Lake Erie Alive

July 12 2018 UPDATE: Scientists predict another significant harmful algae bloom in Lake Erie this summer.

The National Oceanic and Atmospheric Administration (NOAA) has released this summer's forecast for harmful algae in Lake Erie, and the news isn't good. NOAA is predicting a significant algae bloom this year, with a severity of 6. While forecast to be smaller than last year’s bloom which rated an 8, it is important to note that the size of a bloom does not necessarily correlate with the toxicity. The 2014 bloom was relatively small but quite toxic, causing 500,000 Toledo, Ohio and Pelee Island, Ont. residents to go without safe tap water for days, and unable to enjoy local beaches.

Harmful algae in Lake Erie has now reached a tipping point where it poses a serious threat to wildlife, the quality of life and the economic vitality of the region.

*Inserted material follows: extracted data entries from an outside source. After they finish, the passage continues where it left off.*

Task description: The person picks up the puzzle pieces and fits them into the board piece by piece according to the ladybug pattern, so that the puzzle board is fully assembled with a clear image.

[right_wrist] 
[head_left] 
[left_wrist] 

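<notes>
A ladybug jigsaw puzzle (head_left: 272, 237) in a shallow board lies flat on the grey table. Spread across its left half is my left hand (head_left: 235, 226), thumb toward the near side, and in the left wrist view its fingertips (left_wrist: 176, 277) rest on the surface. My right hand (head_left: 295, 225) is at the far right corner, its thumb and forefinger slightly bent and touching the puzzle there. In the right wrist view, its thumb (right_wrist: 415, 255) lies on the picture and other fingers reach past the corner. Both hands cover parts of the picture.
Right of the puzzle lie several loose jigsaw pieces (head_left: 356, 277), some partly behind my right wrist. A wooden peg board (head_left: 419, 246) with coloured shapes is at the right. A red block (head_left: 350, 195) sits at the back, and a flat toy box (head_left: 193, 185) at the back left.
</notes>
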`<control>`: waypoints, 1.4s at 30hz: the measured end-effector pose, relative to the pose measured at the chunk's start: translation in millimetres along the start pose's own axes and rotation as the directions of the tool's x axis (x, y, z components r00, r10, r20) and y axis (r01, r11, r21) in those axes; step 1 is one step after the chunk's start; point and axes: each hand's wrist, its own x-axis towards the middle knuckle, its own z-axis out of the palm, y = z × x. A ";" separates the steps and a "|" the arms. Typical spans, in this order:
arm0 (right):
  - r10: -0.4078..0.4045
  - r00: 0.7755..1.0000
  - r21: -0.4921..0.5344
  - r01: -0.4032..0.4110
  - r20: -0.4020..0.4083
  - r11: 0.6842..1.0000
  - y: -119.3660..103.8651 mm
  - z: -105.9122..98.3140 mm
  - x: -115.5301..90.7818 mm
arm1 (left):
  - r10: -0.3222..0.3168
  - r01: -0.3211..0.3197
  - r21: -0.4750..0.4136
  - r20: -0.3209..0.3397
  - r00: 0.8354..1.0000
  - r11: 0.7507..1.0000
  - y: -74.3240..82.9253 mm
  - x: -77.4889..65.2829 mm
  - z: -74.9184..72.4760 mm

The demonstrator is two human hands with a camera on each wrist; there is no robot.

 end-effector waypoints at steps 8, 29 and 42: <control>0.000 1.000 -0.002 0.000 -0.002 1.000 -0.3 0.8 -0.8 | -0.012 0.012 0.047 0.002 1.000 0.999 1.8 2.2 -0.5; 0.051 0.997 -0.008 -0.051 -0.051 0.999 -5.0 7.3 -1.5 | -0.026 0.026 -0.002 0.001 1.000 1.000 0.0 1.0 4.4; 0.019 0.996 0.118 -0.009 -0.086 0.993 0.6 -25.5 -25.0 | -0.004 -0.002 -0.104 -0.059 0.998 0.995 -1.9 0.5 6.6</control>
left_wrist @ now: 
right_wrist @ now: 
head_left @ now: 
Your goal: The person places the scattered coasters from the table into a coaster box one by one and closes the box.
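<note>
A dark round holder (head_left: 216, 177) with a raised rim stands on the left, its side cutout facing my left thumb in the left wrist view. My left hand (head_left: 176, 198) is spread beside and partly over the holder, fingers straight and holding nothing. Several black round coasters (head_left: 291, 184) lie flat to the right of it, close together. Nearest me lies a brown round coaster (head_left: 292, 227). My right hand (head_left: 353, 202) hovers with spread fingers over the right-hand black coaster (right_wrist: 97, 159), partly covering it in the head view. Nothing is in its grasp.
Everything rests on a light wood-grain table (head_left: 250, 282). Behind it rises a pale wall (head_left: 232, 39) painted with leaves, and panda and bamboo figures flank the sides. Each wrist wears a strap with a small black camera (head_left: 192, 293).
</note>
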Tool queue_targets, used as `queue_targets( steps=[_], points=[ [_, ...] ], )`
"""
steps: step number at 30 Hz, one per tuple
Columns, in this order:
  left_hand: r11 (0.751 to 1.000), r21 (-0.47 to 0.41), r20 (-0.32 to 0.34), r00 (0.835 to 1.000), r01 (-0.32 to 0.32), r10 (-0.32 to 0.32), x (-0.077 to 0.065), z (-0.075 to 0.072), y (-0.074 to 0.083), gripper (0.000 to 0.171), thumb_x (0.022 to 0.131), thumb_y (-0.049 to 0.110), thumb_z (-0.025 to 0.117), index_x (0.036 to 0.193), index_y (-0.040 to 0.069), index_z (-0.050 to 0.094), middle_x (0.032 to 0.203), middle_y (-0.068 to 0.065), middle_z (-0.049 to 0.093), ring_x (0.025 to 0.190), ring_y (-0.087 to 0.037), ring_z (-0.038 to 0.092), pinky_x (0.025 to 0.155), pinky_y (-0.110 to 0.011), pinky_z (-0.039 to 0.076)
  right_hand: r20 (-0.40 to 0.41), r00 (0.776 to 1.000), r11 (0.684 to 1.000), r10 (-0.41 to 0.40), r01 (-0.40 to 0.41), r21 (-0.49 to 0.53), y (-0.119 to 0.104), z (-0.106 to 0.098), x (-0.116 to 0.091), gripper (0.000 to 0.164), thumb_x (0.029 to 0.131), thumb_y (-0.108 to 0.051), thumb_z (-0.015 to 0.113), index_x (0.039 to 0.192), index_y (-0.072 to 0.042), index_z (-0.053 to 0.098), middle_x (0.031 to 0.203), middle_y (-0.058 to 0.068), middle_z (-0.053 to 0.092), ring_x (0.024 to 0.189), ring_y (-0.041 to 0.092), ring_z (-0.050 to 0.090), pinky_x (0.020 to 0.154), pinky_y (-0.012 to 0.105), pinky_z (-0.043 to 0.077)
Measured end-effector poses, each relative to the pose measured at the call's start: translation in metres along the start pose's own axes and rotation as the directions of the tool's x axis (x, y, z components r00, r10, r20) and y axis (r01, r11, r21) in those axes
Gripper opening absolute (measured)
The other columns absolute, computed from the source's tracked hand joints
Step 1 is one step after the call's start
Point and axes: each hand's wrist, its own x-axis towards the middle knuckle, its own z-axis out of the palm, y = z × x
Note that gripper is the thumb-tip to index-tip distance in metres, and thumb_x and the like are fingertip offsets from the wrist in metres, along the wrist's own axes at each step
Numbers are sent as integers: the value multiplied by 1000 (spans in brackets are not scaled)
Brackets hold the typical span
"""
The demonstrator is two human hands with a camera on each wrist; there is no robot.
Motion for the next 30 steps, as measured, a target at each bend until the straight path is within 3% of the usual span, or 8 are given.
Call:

Cleaning up Lake Erie’s waters is going to require a sizable collective effort and long term commitment across two countries, five states, and the province of Ontario, as well as many communities and stakeholders.  Coordinated action proved the 1970s claim that “Lake Erie was dead” wrong -- and thankfully it still boasts the largest commercial fishery of all the Great Lakes. Lake Erie’s challenges have escalated but with coordinated action and a focus on solutions that will drive reductions in algae causing pollution, we can keep “Lake Erie Alive” once more.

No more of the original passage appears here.